The NUJ has advised its freelance members not to bother writing for local newspapers because it says the fees are too low, writes Dominic Ponsford.
The advice is contained in the latest edition of its Freelance Fees Guide – the annual handbook for self-employed members.
It states: “Freelance rates in many papers have not risen in proportion to either the cost of living or to staff salaries and it is difficult for the NUJ to recommend that members work for these papers.
“For a freelance, the only plus in this area is that it may provide chances to have your byline noticed – useful if you are a newcomer, but not otherwise.”
NUJ activist and freelance journalist Chris Wheal said: “I wouldn’t go to local papers because the pay’s rubbish.
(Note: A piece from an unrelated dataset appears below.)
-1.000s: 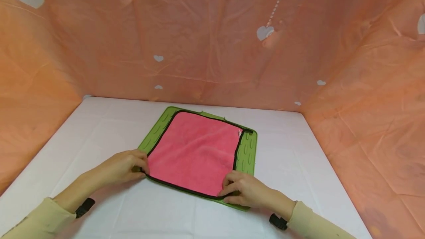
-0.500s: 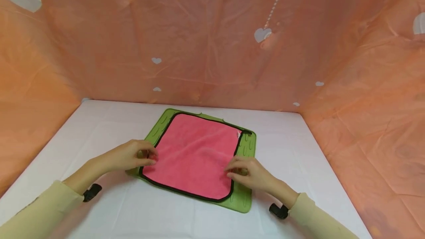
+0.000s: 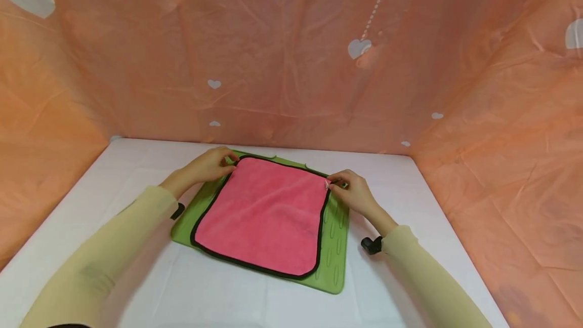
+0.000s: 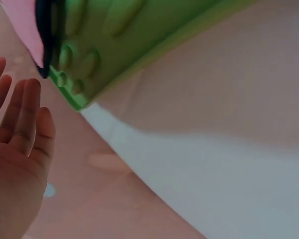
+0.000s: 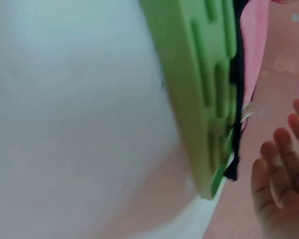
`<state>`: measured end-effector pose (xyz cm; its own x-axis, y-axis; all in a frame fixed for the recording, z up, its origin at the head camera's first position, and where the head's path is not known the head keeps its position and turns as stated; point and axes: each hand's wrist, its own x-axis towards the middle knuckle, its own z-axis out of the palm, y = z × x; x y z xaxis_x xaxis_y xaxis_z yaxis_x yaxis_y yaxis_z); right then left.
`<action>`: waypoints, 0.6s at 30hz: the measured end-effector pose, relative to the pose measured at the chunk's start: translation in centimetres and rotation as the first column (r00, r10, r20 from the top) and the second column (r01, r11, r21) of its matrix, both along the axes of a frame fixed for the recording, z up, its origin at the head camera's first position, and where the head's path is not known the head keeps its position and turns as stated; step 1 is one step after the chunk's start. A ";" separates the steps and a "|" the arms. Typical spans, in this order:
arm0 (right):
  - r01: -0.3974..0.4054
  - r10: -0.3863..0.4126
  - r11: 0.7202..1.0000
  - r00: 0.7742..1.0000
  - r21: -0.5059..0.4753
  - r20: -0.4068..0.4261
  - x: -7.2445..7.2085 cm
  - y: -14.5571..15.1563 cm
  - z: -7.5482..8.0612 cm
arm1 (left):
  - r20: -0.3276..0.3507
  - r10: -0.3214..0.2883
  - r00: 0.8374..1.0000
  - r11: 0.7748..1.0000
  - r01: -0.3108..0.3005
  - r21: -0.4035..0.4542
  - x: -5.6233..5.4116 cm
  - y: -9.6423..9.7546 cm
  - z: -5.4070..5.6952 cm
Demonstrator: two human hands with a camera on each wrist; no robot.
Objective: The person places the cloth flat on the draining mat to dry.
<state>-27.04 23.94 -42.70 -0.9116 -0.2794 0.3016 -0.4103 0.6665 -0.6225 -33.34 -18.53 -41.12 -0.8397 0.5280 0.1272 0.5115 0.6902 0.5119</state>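
Note:
A pink cloth with black edging [image 3: 264,211] lies spread flat on a green ribbed mat [image 3: 334,252]. At the cloth's far left corner is my left hand [image 3: 211,165], its thumb and fingers loosely bent around the corner. In the left wrist view, the left fingers [image 4: 27,114] look relaxed and apart from the cloth. My right hand [image 3: 355,191] is over the far right corner, by a small white tag [image 3: 327,184]. The right wrist view has the right fingers [image 5: 281,169] loosely bent, with a gap between them and the cloth.
The mat rests on a white table [image 3: 218,292]. An orange sheet with pale hearts [image 3: 282,65] rises as a wall behind the table and along both sides. A black band [image 3: 372,245] is on the right wrist.
Both hands have left the cloth's near corners and moved away from the body to its far corners. The cloth and mat lie nearly where they were.

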 end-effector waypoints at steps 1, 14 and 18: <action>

I try not to do anything paying under £300 per thousand and you aren’t going to get anywhere near that on a local paper, so what’s the point? “It’s about time we started saying to freelances: stop taking this work.”
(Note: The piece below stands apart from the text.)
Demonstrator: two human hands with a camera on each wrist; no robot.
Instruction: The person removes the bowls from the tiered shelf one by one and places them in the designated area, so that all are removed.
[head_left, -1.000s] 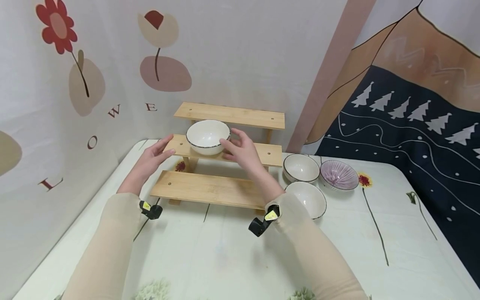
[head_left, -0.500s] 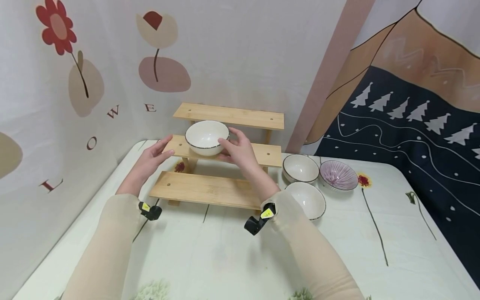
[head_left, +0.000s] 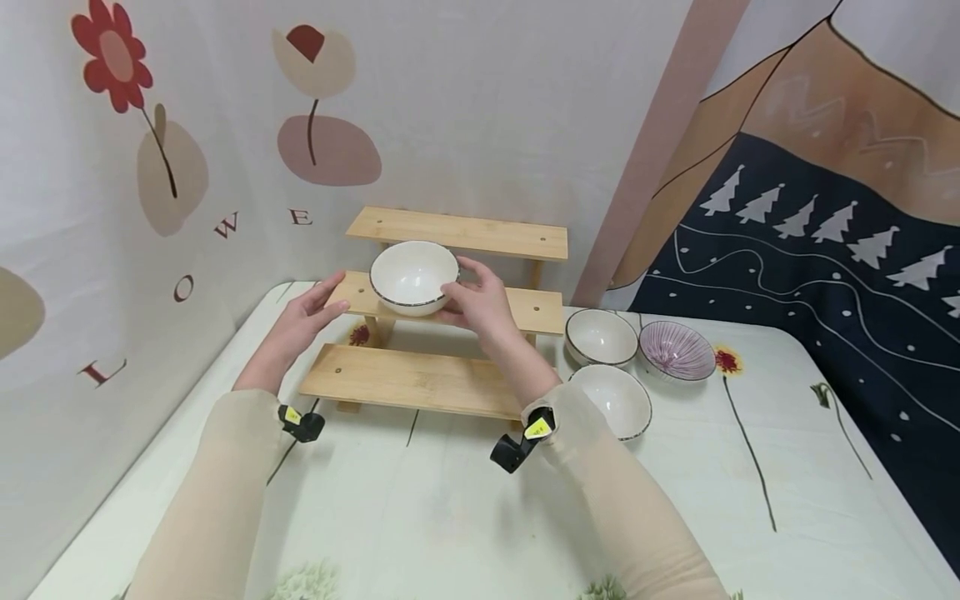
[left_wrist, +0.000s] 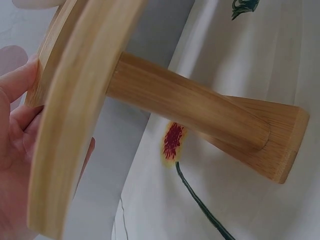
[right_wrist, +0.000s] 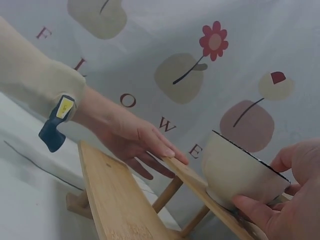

The new NUJ fees guide suggests minimum rates ranging from £580 per thousand words for a feature article in the national press to £220 per thousand for small circulation trade magazines.
The guide suggests that the minimum rate is £50 for a page lead published in a regional daily and £45 for an ordered 300-word news story.
The trade organisation for local newspapers, the Newspaper Society, said it did not comment on matters relating to pay. But Society of Editors director Bob Satchwell said: “Editors have to set a rate that their paper can afford.”